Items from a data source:
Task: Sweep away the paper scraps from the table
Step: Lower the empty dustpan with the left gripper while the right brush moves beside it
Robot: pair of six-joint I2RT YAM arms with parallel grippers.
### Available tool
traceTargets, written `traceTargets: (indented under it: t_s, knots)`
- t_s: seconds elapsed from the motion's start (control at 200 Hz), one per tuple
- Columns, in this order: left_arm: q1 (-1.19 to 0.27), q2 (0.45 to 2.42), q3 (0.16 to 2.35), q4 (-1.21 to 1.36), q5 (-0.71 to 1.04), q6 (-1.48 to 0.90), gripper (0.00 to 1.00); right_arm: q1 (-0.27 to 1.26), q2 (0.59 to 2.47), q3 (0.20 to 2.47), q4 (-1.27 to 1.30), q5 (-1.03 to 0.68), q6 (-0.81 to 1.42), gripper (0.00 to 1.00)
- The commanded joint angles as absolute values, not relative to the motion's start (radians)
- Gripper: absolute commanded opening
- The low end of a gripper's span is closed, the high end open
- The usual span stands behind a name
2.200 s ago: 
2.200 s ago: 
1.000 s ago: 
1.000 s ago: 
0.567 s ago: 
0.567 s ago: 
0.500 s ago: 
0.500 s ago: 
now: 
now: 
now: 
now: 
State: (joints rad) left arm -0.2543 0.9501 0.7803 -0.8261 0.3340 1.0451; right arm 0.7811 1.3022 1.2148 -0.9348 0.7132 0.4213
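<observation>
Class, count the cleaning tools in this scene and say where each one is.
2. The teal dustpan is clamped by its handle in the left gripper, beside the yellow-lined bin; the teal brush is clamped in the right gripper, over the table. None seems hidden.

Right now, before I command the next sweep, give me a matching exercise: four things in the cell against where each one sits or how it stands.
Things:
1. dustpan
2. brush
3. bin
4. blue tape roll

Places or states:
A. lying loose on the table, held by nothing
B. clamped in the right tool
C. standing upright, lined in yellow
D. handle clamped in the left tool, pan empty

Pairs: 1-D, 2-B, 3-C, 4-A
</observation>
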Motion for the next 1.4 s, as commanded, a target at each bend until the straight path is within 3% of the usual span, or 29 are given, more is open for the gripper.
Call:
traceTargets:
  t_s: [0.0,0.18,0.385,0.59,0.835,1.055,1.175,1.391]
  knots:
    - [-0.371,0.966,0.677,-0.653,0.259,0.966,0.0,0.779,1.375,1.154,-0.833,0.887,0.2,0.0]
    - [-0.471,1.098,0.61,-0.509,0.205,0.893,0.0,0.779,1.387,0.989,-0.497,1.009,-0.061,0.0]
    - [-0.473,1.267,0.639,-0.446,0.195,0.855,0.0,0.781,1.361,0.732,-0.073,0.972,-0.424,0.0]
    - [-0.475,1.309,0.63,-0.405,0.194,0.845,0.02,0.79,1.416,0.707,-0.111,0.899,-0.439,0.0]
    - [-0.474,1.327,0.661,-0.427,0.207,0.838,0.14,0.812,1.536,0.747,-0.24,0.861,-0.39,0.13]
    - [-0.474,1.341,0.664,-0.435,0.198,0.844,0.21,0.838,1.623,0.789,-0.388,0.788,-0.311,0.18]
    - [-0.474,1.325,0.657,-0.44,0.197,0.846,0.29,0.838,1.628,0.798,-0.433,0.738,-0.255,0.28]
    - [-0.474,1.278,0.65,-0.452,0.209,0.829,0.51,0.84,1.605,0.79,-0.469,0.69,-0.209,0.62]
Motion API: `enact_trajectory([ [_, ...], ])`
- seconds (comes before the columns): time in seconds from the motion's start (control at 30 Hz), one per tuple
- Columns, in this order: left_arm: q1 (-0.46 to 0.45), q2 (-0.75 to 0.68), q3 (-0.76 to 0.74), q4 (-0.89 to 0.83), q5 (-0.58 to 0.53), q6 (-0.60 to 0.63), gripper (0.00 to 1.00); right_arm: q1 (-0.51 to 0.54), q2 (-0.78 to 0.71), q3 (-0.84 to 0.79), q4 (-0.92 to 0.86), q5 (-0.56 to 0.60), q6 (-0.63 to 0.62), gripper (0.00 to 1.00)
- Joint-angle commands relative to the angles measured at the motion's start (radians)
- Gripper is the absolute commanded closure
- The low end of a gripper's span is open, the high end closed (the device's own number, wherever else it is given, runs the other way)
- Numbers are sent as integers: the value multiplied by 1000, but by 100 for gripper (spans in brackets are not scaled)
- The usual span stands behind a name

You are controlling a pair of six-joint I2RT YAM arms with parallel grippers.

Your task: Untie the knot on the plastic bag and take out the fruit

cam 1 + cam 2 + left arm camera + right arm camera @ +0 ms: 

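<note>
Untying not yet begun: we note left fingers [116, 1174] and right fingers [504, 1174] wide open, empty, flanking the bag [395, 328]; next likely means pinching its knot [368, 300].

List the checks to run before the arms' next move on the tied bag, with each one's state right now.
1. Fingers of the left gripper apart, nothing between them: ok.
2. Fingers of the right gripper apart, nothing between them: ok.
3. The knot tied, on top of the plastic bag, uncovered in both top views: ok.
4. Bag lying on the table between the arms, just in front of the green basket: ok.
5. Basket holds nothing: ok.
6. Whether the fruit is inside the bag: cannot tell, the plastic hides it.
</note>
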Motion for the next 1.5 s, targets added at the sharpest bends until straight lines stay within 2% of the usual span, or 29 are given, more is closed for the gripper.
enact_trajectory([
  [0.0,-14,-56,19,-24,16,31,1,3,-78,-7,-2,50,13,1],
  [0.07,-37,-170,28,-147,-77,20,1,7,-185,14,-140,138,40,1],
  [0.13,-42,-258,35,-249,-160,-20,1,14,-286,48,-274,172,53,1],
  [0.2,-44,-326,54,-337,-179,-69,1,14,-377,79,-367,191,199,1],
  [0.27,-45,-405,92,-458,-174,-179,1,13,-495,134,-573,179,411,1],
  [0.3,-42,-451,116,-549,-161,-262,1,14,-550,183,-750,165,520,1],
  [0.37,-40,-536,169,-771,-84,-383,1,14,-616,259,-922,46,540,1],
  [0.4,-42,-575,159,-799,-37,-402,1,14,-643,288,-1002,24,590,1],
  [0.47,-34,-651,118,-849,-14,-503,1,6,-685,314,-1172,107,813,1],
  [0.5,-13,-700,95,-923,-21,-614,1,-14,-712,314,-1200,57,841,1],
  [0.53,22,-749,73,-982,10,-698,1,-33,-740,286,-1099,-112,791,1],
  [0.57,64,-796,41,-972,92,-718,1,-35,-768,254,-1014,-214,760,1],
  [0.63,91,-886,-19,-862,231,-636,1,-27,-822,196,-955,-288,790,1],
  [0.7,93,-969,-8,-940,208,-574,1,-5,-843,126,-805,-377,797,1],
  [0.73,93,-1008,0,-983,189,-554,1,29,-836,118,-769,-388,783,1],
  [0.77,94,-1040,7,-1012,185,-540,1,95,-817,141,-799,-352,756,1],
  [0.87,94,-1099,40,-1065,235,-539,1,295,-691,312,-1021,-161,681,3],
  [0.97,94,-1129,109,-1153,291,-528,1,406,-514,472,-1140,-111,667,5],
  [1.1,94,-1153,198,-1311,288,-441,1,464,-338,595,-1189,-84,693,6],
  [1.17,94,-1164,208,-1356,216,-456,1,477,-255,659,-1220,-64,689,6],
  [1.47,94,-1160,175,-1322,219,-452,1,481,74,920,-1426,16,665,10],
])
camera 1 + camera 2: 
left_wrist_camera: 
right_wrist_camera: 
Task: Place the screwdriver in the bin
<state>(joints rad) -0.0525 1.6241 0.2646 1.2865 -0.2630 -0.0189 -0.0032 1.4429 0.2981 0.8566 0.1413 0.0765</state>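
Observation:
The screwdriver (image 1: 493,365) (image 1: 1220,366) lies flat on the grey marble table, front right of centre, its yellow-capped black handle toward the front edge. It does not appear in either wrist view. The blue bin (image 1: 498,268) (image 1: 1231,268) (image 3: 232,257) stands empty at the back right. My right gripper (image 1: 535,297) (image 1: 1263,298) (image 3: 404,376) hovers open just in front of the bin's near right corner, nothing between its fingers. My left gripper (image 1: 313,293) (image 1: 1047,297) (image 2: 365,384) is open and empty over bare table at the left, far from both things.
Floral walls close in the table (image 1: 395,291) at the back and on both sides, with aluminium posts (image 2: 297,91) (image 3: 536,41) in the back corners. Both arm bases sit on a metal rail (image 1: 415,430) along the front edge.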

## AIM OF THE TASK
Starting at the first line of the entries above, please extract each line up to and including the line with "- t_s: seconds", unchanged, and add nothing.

## TASK OUTPUT
Task: Sweep away the paper scraps from the table
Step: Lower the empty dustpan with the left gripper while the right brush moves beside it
Robot: pair of six-joint I2RT YAM arms with parallel grippers.
### Available tool
traceTargets, written `traceTargets: (indented under it: t_s, knots)`
- t_s: seconds elapsed from the motion's start (control at 200 Hz), one per tuple

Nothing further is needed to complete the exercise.